• _TASK_: Omit all pictures, then retype the data exactly as given.

• • • •

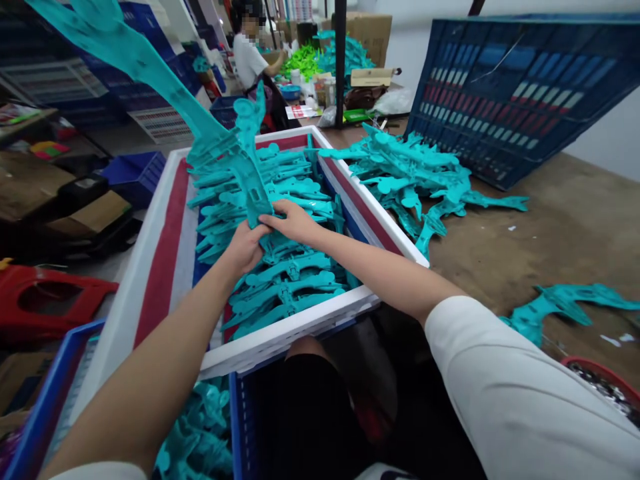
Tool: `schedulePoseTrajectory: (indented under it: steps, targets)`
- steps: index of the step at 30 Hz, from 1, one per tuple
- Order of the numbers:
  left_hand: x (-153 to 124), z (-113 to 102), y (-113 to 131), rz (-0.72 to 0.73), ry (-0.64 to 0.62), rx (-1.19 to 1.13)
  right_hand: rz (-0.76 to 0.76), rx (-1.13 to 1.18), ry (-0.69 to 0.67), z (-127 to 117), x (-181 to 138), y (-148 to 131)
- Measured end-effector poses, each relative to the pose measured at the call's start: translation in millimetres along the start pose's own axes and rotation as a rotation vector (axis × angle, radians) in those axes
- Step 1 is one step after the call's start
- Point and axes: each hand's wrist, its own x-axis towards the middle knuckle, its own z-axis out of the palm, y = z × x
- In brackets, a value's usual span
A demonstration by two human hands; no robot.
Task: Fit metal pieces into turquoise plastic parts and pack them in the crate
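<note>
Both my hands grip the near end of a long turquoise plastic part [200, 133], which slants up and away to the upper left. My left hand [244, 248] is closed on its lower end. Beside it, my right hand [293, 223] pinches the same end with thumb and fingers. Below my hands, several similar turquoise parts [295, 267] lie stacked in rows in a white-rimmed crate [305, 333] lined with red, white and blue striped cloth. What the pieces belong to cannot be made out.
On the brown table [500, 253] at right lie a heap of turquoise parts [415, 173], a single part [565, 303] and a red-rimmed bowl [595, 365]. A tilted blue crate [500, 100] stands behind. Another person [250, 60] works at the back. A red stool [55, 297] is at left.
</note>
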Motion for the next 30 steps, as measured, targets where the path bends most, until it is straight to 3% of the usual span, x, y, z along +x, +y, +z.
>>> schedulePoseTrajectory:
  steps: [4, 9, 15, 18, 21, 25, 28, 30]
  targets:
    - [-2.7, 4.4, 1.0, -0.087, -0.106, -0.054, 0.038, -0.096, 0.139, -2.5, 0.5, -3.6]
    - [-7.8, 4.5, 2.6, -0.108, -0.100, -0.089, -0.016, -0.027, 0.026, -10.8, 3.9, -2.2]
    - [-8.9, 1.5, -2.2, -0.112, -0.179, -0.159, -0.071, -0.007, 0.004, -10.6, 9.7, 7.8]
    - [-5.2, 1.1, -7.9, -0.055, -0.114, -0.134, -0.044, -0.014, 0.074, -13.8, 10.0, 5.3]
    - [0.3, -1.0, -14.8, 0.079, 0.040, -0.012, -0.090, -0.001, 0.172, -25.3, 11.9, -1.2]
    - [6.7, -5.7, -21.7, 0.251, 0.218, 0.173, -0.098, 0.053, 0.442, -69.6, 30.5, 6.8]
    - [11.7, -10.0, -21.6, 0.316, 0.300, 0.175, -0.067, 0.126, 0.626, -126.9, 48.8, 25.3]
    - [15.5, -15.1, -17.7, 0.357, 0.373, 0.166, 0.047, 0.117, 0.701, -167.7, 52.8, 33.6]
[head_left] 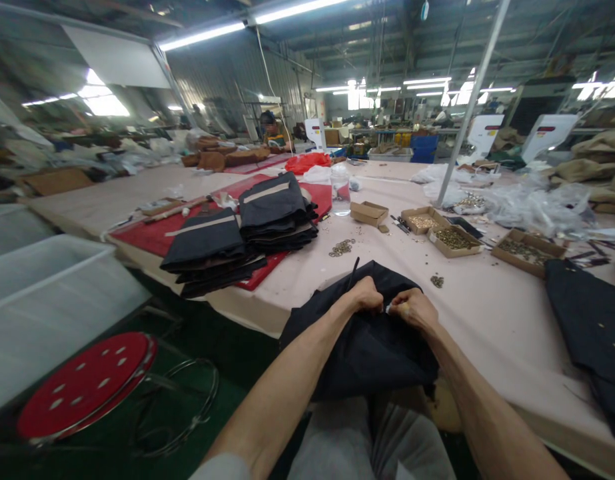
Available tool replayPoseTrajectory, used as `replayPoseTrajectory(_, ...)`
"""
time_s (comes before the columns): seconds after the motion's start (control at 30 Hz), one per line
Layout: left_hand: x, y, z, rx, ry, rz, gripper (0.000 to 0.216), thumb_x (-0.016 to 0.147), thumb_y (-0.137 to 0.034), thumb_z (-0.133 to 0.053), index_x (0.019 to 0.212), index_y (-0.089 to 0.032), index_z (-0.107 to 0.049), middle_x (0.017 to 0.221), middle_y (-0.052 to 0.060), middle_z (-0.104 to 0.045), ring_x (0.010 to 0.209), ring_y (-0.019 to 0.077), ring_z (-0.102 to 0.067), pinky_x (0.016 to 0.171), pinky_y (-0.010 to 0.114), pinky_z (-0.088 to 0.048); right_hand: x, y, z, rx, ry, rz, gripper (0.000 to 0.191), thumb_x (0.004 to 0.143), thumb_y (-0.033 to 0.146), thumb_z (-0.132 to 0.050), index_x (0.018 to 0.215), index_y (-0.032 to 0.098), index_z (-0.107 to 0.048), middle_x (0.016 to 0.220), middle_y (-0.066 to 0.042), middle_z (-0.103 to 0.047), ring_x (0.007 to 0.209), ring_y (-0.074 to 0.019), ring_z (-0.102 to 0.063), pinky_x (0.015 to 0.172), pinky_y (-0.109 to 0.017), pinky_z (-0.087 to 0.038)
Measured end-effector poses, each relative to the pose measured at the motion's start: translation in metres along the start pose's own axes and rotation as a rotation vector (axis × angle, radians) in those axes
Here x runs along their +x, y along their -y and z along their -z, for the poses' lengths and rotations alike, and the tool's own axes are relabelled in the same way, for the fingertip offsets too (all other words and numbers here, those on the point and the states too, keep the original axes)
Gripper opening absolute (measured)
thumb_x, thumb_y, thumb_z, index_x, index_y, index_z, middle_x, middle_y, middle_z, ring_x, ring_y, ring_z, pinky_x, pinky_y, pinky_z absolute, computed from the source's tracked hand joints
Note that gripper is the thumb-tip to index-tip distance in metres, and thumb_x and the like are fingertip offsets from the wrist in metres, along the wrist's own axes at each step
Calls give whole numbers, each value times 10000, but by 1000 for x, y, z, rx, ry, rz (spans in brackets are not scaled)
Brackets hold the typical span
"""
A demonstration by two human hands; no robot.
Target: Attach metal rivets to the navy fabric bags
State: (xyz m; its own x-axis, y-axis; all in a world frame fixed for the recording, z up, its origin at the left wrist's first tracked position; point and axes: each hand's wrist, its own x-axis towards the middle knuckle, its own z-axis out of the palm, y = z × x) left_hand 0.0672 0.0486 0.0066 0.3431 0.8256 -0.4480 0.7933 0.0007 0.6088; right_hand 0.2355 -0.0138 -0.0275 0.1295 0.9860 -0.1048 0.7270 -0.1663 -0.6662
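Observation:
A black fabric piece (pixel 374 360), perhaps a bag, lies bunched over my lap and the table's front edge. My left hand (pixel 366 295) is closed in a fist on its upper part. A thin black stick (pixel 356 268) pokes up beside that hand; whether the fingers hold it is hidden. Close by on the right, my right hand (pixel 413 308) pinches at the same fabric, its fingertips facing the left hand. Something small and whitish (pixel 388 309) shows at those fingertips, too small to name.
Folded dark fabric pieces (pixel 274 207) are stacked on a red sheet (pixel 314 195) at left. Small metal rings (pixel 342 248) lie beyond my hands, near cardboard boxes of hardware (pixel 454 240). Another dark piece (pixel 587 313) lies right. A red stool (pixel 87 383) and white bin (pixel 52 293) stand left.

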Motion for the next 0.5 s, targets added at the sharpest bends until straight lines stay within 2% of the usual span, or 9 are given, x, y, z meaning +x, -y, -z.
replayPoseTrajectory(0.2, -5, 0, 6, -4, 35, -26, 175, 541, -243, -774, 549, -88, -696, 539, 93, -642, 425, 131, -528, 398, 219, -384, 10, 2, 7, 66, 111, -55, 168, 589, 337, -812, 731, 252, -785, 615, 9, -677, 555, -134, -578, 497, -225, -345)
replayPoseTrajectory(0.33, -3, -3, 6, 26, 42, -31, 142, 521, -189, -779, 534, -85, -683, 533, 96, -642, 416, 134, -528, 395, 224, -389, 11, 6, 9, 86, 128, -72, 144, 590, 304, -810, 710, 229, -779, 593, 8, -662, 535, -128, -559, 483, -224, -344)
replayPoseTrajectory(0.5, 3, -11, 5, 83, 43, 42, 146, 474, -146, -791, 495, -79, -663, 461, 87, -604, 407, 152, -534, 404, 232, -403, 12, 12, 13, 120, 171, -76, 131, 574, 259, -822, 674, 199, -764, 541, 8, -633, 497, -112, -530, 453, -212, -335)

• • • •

• _WRITTEN RESPONSE_:
Tool: `schedulePoseTrajectory: (indented under it: steps, targets)`
- steps: index of the step at 30 Hz, from 1, one per tuple
- Order of the numbers:
  left_hand: x (-153 to 124), z (-113 to 102), y (-113 to 131), rz (-0.72 to 0.73), ry (-0.64 to 0.62), rx (-1.19 to 1.13)
  right_hand: rz (-0.76 to 0.76), rx (-1.13 to 1.18), ry (-0.69 to 0.67), z (-127 to 117), x (-181 to 138), y (-148 to 131)
- Measured end-effector poses, each relative to the pose measured at the call's start: translation in millimetres along the start pose's own axes and rotation as a rotation vector (axis × angle, radians) in those axes
- Step 1 is one step after the call's start
- Point and axes: each hand's wrist, its own x-axis towards the middle knuckle, its own z-axis out of the palm, y = z × x
- In brackets, a value's usual span
A demonstration by two human hands; no robot.
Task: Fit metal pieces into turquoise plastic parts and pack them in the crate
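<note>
Both my hands grip the near end of a long turquoise plastic part [200, 133], which slants up and away to the upper left. My left hand [244, 248] is closed on its lower end. Beside it, my right hand [293, 223] pinches the same end with thumb and fingers. Below my hands, several similar turquoise parts [295, 267] lie stacked in rows in a white-rimmed crate [305, 333] lined with red, white and blue striped cloth. What the pieces belong to cannot be made out.
On the brown table [500, 253] at right lie a heap of turquoise parts [415, 173], a single part [565, 303] and a red-rimmed bowl [595, 365]. A tilted blue crate [500, 100] stands behind. Another person [250, 60] works at the back. A red stool [55, 297] is at left.
</note>
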Motion for the next 30 steps, as measured, targets where the path bends most, until it is straight to 3% of the usual span, x, y, z along +x, +y, +z.
>>> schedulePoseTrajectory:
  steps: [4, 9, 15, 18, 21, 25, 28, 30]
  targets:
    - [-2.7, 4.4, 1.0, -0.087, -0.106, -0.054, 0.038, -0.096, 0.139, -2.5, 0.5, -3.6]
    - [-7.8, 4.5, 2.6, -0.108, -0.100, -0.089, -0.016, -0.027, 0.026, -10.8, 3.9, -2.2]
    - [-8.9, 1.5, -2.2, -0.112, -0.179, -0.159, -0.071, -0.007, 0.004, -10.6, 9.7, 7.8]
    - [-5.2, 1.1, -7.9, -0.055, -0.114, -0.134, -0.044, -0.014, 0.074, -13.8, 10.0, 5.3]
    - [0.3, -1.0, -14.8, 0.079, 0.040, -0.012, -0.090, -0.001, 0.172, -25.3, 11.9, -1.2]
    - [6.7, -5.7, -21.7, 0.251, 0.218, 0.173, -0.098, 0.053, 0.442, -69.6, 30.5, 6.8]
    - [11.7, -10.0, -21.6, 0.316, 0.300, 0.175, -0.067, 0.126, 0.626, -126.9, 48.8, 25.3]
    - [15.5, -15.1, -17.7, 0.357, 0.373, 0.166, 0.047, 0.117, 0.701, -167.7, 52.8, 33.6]
[head_left] 
Available tool replayPoseTrajectory, used as `replayPoseTrajectory(_, ...)`
"""
time_s (comes before the columns): seconds after the motion's start (control at 30 Hz), one per line
Layout: left_hand: x, y, z, rx, ry, rz, gripper (0.000 to 0.216), thumb_x (-0.016 to 0.147), thumb_y (-0.137 to 0.034), thumb_z (-0.133 to 0.053), index_x (0.019 to 0.212), index_y (-0.089 to 0.032), index_z (-0.107 to 0.049), middle_x (0.017 to 0.221), middle_y (-0.052 to 0.060), middle_z (-0.104 to 0.045), ring_x (0.010 to 0.209), ring_y (-0.019 to 0.077), ring_z (-0.102 to 0.067), pinky_x (0.016 to 0.171), pinky_y (-0.010 to 0.114), pinky_z (-0.088 to 0.048); right_hand: x, y, z, rx, ry, rz, gripper (0.000 to 0.191), thumb_x (0.004 to 0.143), thumb_y (-0.033 to 0.146), thumb_z (-0.132 to 0.050), index_x (0.018 to 0.215), index_y (-0.032 to 0.098), index_z (-0.107 to 0.048), middle_x (0.016 to 0.220), middle_y (-0.066 to 0.042), middle_z (-0.103 to 0.047), ring_x (0.007 to 0.209), ring_y (-0.074 to 0.019), ring_z (-0.102 to 0.063), pinky_x (0.015 to 0.172), pinky_y (-0.109 to 0.017), pinky_z (-0.087 to 0.038)
Measured end-effector poses, each relative to the pose measured at the motion's start: translation in metres along the start pose's own axes and rotation as a rotation vector (axis × angle, radians) in those axes
Here x runs along their +x, y along their -y and z along their -z, for the poses' lengths and rotations alike, and the tool's own axes are relabelled in the same way, for the fingertip offsets too (all other words and numbers here, those on the point and the states too, keep the original axes)
Gripper opening absolute (measured)
thumb_x, thumb_y, thumb_z, index_x, index_y, index_z, middle_x, middle_y, middle_z, ring_x, ring_y, ring_z, pinky_x, pinky_y, pinky_z absolute, computed from the source's tracked hand joints
Note that gripper is the thumb-tip to index-tip distance in metres, and thumb_x and the like are fingertip offsets from the wrist in metres, along the wrist's own axes at each step
Calls give whole numbers, each value times 10000, but by 1000 for x, y, z, rx, ry, rz (spans in brackets are not scaled)
Brackets hold the typical span
"""
A demonstration by two human hands; no robot.
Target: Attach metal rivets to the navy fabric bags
State: (xyz m; its own x-axis, y-axis; all in a world frame fixed for the recording, z up, its origin at the left wrist's first tracked position; point and axes: each hand's wrist, its own x-axis towards the middle knuckle, its own z-axis out of the palm, y = z × x) left_hand 0.0672 0.0486 0.0066 0.3431 0.8256 -0.4480 0.7933 0.0007 0.6088; right_hand 0.2355 -0.0138 -0.0275 0.1295 0.9860 -0.1048 0.7270 -0.1663 -0.6662
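Observation:
A black fabric piece (pixel 374 360), perhaps a bag, lies bunched over my lap and the table's front edge. My left hand (pixel 366 295) is closed in a fist on its upper part. A thin black stick (pixel 356 268) pokes up beside that hand; whether the fingers hold it is hidden. Close by on the right, my right hand (pixel 413 308) pinches at the same fabric, its fingertips facing the left hand. Something small and whitish (pixel 388 309) shows at those fingertips, too small to name.
Folded dark fabric pieces (pixel 274 207) are stacked on a red sheet (pixel 314 195) at left. Small metal rings (pixel 342 248) lie beyond my hands, near cardboard boxes of hardware (pixel 454 240). Another dark piece (pixel 587 313) lies right. A red stool (pixel 87 383) and white bin (pixel 52 293) stand left.
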
Motion for the next 0.5 s, targets added at the sharpest bends until straight lines stay within 2% of the usual span, or 9 are given, x, y, z meaning +x, -y, -z.
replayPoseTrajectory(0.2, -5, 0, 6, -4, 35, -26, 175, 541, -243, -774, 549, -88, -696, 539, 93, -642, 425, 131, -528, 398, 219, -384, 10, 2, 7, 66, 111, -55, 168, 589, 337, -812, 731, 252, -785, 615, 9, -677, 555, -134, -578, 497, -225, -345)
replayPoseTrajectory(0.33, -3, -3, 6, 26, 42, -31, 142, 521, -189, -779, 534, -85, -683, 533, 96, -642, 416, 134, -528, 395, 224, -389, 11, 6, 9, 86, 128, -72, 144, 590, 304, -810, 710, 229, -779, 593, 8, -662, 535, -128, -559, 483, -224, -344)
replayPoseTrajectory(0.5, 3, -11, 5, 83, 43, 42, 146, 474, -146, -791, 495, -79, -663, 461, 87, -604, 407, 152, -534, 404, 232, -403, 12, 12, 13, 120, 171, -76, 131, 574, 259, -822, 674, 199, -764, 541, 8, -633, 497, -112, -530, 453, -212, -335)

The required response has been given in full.